Preview: Episode 33 on Writing Retreats
Imagine what you could do if you walked away from your regular life for a short time and focused on your creative life. How deep might it go? How much might you accomplish? In what ways would you fuel yourself that go way beyond having “something to show for it”? In this episode, Rosemerry and Christie talk about their experiences with writing retreats—why you might need one, things to bring, how to prepare for it, setting a routine and surprise benefits. Rosemerry was a skeptic and is now a full on convert—amazing what desperation will do!
Things We’re Reading:
Rosemerry:
So much of the poetry for young people is, well, not great. But Voices in the Air: Poems for Listeners by one of my favorite poets, Naomi Shihab Nye, is a phenomenal book for young readers (12 and up perhaps) and adults, too. She takes Donald Trump to Palestine, writes of Longfellow’s bed and Whitman’s revisions—such a creative premise—listening for other voices. Super highly recommended for anyone looking to get a younger person interested in finding their own voice—and captivating for adults, too.

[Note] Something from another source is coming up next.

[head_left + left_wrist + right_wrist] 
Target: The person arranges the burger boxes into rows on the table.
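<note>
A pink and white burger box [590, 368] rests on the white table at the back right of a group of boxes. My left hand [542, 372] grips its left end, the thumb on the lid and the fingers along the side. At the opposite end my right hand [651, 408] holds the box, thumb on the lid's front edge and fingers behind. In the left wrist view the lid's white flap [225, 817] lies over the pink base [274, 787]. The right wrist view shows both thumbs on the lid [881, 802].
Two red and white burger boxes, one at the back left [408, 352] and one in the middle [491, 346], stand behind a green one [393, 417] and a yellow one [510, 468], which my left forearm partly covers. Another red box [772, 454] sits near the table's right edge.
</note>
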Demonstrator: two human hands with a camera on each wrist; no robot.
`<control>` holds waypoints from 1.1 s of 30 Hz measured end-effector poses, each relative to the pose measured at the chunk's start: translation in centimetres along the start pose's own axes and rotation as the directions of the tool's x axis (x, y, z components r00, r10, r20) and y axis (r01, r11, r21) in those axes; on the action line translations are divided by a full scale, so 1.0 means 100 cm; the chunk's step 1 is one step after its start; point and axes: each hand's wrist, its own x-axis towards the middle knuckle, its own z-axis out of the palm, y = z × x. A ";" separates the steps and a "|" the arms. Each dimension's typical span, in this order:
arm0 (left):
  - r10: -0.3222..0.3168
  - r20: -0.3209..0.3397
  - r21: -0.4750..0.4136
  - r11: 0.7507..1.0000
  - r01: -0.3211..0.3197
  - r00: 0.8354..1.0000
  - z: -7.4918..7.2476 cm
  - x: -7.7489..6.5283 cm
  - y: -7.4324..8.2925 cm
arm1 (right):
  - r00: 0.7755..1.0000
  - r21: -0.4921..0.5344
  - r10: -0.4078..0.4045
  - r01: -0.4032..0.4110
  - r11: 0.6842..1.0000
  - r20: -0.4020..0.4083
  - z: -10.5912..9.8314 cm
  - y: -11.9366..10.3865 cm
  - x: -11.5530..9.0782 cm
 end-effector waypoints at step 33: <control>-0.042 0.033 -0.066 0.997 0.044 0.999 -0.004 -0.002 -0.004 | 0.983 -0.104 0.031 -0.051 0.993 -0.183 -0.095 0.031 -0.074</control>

Could you use a little gratitude? Perhaps in small poetic doses? I recommend Odes to Ordinary Things, a book available online, brought you by A Network for Grateful Living. Heads up: we’ll be interviewing the director of the network about gratitude and creativity in an upcoming episode!
Christie:
I just finished reading an amazing book, Oak Flat: A Fight for Sacred Land in the American West by Lauren Redniss. The book uses interviews, documents, oral histories, found poems and drawings by Redniss to the tell the story of several generations of an Apache family who are fighting to save a sacred landscape from being destroyed by a mine being proposed by and to benefit a multinational mining company. It’s a heart-breaking, timely and important story.
A Handful of Very Short Poems Written on Retreat
pulling the short end
of the wishbone—
taking the wish into my own hands
*
in my own once upon a time
surprised to find
I am the stranger
*
cupping the truth
lightly in my hands
wings beating against my palms
*
slipping all these distractions
into a straightjacket—
still they’re able sing to me
*
holding onto this dream--
hugging
a cloud
*
hitting my head
against the wall
until I walk around the wall
Two Questions:
(share your answers with us here on Substack or in our FB group)
If you were given a week away from your life, what creative project would you most want to pursue?
If you have a creative altar, what do you put on it?